* Input records:

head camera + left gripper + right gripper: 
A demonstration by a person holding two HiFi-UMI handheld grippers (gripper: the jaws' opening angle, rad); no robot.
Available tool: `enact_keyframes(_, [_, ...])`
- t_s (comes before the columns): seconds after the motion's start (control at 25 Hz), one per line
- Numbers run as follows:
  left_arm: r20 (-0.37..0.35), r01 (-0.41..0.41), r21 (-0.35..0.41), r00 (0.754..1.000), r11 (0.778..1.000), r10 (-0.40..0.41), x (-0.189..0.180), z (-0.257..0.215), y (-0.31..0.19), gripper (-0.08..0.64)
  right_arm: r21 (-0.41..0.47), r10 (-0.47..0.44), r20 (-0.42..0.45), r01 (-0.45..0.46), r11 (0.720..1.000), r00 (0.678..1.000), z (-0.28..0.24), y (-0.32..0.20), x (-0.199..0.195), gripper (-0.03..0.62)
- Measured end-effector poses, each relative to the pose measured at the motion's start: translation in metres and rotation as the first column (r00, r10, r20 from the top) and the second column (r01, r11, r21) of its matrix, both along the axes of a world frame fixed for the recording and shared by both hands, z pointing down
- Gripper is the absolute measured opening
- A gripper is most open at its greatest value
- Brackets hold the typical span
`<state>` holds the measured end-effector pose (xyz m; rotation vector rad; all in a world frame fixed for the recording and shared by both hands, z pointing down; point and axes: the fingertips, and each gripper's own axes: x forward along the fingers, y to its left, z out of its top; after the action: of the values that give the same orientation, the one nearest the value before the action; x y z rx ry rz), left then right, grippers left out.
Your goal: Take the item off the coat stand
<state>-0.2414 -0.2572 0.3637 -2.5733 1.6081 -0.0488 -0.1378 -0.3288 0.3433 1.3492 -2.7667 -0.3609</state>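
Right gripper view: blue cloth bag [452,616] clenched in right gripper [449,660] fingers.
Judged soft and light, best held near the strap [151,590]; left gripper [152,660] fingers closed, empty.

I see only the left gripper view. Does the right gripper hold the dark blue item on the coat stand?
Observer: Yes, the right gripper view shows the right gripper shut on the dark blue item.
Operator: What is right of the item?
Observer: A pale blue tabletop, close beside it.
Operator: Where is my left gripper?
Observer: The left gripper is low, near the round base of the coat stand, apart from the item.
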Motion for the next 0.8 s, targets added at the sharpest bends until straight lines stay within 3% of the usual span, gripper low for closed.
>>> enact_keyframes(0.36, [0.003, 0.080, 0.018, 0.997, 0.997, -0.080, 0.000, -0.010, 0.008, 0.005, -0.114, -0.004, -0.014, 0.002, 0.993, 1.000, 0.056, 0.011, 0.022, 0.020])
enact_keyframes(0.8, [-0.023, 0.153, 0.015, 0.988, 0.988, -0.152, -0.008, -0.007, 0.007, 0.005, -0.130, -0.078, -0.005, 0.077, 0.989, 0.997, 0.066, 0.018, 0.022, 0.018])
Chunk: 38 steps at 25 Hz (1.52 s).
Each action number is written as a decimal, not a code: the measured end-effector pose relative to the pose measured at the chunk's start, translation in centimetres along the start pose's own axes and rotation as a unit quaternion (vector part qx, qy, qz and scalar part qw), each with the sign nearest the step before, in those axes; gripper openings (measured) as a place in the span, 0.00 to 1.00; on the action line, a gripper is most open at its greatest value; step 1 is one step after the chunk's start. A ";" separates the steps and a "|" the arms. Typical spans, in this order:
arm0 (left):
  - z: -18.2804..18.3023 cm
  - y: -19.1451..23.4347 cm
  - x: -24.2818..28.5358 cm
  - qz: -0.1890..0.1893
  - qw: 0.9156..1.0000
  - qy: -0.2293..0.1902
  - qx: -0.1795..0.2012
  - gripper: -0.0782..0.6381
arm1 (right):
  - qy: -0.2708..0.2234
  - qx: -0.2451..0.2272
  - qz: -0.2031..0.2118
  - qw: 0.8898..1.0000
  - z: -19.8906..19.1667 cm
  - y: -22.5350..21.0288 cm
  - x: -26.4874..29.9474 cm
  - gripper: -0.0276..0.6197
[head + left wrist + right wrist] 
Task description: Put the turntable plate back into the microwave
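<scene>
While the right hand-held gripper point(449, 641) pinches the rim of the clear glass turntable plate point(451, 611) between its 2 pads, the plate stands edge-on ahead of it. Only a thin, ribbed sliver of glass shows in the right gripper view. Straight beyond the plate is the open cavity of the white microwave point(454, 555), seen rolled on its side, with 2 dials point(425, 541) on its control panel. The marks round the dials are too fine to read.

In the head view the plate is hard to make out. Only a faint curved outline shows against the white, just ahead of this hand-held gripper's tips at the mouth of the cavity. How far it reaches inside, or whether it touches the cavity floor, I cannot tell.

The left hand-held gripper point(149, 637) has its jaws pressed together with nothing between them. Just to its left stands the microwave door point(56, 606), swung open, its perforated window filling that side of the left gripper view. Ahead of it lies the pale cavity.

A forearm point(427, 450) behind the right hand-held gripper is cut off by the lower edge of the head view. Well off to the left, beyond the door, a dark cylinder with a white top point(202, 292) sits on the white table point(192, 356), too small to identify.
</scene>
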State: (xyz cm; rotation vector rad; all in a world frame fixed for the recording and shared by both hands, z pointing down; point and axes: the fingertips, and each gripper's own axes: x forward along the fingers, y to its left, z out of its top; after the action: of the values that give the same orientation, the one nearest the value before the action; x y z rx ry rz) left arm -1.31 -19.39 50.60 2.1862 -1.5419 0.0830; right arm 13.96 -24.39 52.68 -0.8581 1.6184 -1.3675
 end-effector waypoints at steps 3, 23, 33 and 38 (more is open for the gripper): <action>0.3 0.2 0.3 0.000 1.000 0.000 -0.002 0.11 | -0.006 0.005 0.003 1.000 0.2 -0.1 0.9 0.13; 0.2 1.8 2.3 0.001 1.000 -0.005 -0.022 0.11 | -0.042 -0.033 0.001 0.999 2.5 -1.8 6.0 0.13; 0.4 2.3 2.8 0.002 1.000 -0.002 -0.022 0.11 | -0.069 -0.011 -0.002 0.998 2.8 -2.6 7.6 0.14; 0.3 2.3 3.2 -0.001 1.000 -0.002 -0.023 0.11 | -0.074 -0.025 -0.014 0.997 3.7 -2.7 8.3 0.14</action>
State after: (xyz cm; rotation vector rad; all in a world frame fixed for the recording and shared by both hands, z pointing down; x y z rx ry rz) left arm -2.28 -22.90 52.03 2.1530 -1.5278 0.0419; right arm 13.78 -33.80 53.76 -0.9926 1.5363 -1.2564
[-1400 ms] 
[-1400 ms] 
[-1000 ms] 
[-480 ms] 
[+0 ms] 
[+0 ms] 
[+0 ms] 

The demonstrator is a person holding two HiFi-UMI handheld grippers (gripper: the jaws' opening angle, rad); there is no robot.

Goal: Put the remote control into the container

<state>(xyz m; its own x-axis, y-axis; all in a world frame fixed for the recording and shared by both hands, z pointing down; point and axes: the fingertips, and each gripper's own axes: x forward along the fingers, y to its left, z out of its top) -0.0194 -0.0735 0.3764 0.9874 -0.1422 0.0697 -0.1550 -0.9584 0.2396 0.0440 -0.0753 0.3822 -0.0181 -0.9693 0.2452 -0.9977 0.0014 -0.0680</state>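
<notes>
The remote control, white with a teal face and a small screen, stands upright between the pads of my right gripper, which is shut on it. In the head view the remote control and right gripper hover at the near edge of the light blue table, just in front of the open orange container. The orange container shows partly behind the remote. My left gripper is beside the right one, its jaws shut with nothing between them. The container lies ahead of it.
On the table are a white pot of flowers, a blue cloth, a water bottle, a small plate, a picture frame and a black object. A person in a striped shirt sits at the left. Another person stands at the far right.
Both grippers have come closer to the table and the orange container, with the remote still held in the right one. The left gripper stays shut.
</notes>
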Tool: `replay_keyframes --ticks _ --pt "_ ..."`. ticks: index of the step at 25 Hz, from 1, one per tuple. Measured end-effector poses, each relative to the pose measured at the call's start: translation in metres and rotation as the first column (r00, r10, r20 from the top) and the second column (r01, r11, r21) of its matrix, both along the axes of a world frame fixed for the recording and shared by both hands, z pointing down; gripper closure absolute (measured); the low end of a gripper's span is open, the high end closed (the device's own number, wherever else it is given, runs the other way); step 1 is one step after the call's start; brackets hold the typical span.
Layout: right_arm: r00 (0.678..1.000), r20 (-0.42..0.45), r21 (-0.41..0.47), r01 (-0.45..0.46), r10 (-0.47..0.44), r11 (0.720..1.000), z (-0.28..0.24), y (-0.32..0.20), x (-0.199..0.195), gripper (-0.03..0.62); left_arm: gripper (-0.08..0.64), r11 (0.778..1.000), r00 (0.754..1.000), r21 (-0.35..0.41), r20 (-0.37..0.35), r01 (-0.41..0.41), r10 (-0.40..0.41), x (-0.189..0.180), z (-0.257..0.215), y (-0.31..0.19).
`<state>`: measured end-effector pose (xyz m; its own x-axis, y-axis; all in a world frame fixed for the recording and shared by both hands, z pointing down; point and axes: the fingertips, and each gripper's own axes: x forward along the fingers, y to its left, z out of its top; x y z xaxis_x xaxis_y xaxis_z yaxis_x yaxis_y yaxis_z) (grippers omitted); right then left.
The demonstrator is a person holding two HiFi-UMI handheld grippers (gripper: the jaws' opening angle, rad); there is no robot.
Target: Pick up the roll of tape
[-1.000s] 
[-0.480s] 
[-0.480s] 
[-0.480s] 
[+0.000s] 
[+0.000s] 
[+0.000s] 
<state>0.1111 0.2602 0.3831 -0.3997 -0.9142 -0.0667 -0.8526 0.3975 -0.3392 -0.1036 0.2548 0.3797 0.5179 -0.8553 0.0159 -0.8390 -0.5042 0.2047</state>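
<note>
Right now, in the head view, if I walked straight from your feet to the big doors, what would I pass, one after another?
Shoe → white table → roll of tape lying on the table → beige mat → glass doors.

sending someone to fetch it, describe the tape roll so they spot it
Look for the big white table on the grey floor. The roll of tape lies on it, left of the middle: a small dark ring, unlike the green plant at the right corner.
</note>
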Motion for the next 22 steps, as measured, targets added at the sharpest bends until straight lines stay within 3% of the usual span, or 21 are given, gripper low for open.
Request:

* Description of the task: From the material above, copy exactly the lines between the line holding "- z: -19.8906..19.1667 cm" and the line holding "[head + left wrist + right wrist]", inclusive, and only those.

* The completed task:
  - z: -19.8906..19.1667 cm
  - y: -22.5350..21.0288 cm
  - x: -26.4874..29.9474 cm
  - gripper: -0.0276..0.6197
[head + left wrist + right wrist] 

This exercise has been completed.